>>
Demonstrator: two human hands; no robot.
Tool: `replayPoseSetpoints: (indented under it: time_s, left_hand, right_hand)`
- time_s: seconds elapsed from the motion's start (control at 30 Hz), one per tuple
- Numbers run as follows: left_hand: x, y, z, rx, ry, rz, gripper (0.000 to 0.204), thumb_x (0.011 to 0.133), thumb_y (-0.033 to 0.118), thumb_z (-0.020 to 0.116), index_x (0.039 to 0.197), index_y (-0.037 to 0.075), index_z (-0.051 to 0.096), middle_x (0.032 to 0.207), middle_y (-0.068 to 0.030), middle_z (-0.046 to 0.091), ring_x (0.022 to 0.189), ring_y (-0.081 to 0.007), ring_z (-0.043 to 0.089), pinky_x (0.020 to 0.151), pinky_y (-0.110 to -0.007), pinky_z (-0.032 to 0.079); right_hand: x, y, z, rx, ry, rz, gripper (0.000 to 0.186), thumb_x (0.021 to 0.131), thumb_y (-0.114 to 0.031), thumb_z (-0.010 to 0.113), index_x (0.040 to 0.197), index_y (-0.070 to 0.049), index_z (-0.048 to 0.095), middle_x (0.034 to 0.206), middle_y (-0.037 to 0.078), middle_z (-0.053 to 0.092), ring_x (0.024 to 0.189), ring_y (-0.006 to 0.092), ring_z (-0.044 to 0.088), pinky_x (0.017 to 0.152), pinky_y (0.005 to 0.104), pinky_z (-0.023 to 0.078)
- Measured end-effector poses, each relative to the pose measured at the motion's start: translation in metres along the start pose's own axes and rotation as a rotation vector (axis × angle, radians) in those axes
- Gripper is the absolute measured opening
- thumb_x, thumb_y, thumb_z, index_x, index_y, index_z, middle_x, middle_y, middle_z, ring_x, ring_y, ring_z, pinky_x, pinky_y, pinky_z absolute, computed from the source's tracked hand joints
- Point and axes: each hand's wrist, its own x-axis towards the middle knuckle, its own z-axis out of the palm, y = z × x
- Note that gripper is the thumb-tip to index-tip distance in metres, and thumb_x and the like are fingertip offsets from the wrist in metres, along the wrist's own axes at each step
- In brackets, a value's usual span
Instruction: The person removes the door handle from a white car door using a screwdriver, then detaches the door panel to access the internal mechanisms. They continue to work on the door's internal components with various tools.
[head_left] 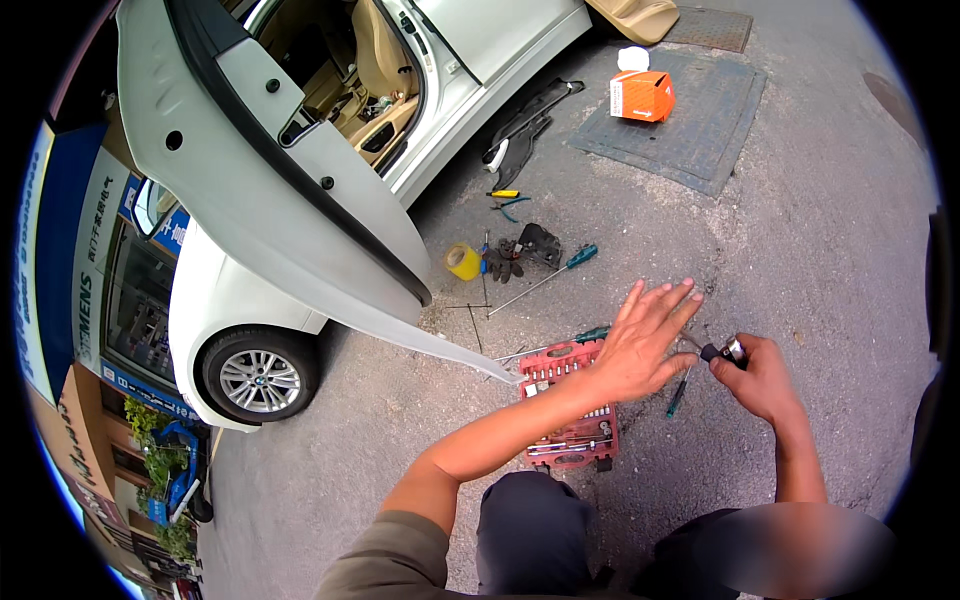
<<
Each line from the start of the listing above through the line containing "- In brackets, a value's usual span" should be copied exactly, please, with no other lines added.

[Answer for the task]
Demonstrator: two human hands; no robot.
Tool: `replayPoseSetpoints: (indented under it: time_s, left_hand, right_hand)`
- time_s: seconds elapsed from the motion's start (control at 30 Hz), one per tuple
- Numbers run as follows: left_hand: x, y, z, rx, ry, rz, gripper (0.000 to 0.204), thumb_x (0.011 to 0.133), thumb_y (-0.033 to 0.118), thumb_z (-0.020 to 0.116), index_x (0.039 to 0.197), index_y (-0.037 to 0.075), index_z (-0.051 to 0.096), middle_x (0.032 to 0.207), middle_y (-0.068 to 0.030), middle_z (-0.046 to 0.091), ring_x (0.022 to 0.189), ring_y (-0.081 to 0.007), ring_z (-0.043 to 0.089), pinky_x (0.020 to 0.151), pinky_y (-0.110 to -0.007), pinky_z (-0.032 to 0.079); right_hand: x, y, z, rx, ry, rz, gripper (0.000 to 0.186), thumb_x (0.021 to 0.131), thumb_y (-0.114 to 0.031), thumb_z (-0.010 to 0.113), index_x (0.040 to 0.197), index_y (-0.070 to 0.049), index_z (-0.048 to 0.095), middle_x (0.034 to 0.206), middle_y (-0.037 to 0.078), middle_z (-0.053 to 0.092), ring_x (0.024 to 0.189), ring_y (-0.006 to 0.092), ring_z (-0.044 to 0.088), pinky_x (0.017 to 0.152), pinky_y (0.005 to 0.104), pinky_z (-0.023 to 0.078)
- Measured end-effector poses, each relative to the pose measured at the motion's start: translation in metres along the start pose's own axes and rotation as a rotation vector (axis × angle, radians) in those axes
- Gripper is the absolute measured opening
- thumb_x, thumb_y, thumb_z, index_x, index_y, index_z, middle_x, middle_y, middle_z, ring_x, ring_y, ring_z, pinky_x, pinky_y, pinky_z absolute, computed from the source's tracked hand joints
- Point and axes: each hand's wrist, its own x-axis towards the middle knuckle, its own z-axis out of the palm, y = z × x
- Note that gripper is the thumb-tip to index-tip distance in metres, and thumb_x and the like are fingertip offsets from the wrist in metres, along the wrist's own axes at each step
- In brackets, a value's usual span

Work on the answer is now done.